Sara risks letting her hands free on the bumpy ride of punctuating every syllable with a stab of the finger to her hand. I didn't ask if Sara believes in God, but I am sure she believes in Technicals.
"They help. A lot."
"But yeah, I know the Viks kept you pretty short on equipment and it was hard to hide things from them. You're definitely getting there, and we'll ship in what we can. Nobody west of Buffalo benefits from a weak Detroit, and yes I'm including Toledo. The world's a better place if we're all strong enough to stand up for ourselves. It keeps the jackboots in the closet where they belong."
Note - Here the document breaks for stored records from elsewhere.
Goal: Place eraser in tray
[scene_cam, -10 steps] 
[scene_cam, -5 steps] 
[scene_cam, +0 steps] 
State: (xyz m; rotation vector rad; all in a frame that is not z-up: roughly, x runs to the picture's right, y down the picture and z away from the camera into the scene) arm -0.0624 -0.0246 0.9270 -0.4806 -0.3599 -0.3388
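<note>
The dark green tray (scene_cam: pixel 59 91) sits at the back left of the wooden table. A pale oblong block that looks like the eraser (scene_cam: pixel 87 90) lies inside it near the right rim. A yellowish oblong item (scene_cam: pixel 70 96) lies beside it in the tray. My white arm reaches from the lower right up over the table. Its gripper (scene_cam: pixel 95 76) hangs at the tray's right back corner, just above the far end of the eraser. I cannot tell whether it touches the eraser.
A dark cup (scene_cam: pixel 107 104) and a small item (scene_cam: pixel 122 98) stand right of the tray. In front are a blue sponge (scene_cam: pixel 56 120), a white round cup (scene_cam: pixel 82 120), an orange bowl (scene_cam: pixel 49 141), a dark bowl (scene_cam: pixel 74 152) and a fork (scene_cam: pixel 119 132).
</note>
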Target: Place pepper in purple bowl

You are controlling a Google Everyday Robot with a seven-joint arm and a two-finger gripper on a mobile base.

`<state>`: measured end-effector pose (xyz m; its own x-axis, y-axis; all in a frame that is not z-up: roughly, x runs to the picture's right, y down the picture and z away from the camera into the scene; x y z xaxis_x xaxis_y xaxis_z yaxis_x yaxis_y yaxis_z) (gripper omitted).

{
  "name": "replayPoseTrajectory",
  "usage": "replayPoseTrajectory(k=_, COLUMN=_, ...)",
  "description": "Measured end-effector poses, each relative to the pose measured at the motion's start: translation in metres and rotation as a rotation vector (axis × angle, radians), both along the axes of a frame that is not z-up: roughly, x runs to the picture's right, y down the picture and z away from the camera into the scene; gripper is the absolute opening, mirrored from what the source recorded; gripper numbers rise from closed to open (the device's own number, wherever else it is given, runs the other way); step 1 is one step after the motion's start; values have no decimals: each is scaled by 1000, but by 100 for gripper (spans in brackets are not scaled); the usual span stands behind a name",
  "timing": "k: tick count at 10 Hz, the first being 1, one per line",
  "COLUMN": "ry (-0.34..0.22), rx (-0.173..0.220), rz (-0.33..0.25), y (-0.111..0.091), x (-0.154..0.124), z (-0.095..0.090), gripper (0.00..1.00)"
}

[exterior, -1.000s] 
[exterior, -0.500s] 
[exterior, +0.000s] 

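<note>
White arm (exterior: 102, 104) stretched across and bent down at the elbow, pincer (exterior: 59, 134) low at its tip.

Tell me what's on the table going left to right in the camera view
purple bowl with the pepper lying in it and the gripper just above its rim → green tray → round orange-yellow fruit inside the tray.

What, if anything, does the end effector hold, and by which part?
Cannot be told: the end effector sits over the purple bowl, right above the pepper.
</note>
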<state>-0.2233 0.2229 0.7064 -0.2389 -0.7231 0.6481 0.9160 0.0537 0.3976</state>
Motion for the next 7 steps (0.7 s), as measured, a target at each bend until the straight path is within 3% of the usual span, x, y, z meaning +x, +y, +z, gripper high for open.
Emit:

"Now, metaphysically? I'll to have to tell a bit of a story to explain. See, the Vicks cast a long shadow. I've felt it too. But the difference between your militia and the way ours used to be is mostly about something else."
She shrugs.
"See, Detroit's militia remind me of some of the old crew from the War on Nazis, just as we were getting started- more like the line units pushing up out of Chicago, not the guerillas I rode with. Except for us having more leftovers from the Good Old Days back then, there's... a lot in common."
"The difference now, though, is that out where we are, we saw the Vicks- Rumford even visited once- but our trouble was mostly the neo-Nazis. They didn't have a sugar daddy to cry to when things started to go sour, though they started looking hard for one, at the end."
She grins, I will give this, when trying to be scary, Sara isn't the worst. On the other hand, I've interviewed Victorians when they wanted to be in the press. I know the grin, the grin of someone who lies to your face and dares you not to print exactly what they said with no questions but what they wish. Who may kill you, perhaps because you did something they disliked, perhaps because you were there and some reporters must be purged occasionally to remind the others. Sara's grin is different, it promises pain for other people, for things they did to deserve it. Revenge rides on this woman's shoulder, I don't think she's had to, or tried to, hide it in a long time.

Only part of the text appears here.